Using a lock, operate, unlock design is generally a lot easier. The lock-free algorithms are really difficult to get right.
All the other answers here seem to hand wave about the complexities of updating shared variables using mutexes, etc. It is true that you want the update to be atomic.
And you could use various OS primitives to ensure that, and that would be good
programming style.
However, on most modern processors (certainly the x86), writes of small, aligned scalar values is atomic and immediately visible to other processors due to cache coherency.
So in this special case, you don't need all the synchronizing junk; the hardware does the
atomic operation for you. Certainly this is safe with 4 byte values (e.g., "int" in 32 bit C compilers).
So you could just initialize Value1 with an uninteresting value (say 0) before you start the parallel threads, and simply write other values there. If the question is exiting the loop on a fixed value (e.g., if value1 == 5) this will be perfectly safe.
If you insist on capturing the first value written, this won't work. But if you have a parallel set of threads, and any value written other than the uninteresting one will do, this is also fine.
I second peterb's answer to aim for correctness first. Yes, you can use memory barriers here, but they will not do what you want.
You said immediately. However, how immediate this update ever can be, you could (and will) end up with the if() clause being executed, then the flag being set, and than the DoSmthElse() being executed afterwards. This is called a race condition...
You want to synchronize something, it seems, but it is not this flag.
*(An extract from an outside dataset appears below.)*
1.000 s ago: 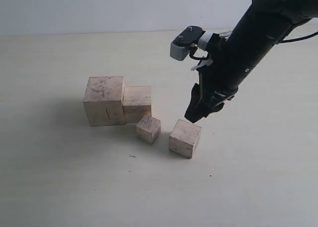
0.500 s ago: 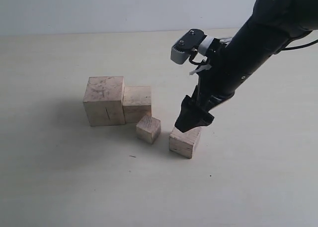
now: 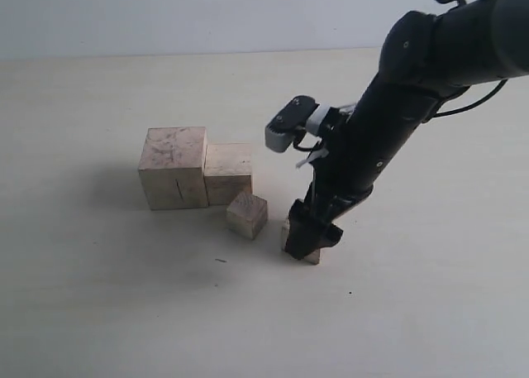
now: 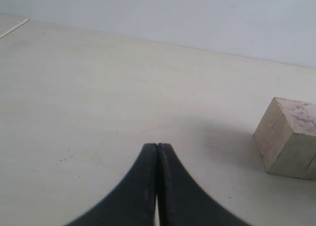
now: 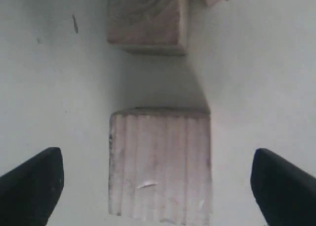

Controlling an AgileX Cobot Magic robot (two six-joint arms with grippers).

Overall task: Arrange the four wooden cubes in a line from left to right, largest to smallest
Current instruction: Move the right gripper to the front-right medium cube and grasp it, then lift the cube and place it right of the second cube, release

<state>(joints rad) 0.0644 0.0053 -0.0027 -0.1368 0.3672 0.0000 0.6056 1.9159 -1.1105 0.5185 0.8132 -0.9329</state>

Making the field volatile should make the change "immediately" visible in other threads, but there is no guarantee that the instant at which thread A executes the update doesn't occur after thread B tests the value but before thread B executes the body of the if/else statement.
It sounds like what you really want to do is make that if/else statement atomic, and that will require either a lock, or an algorithm that is tolerant of this sort of situation.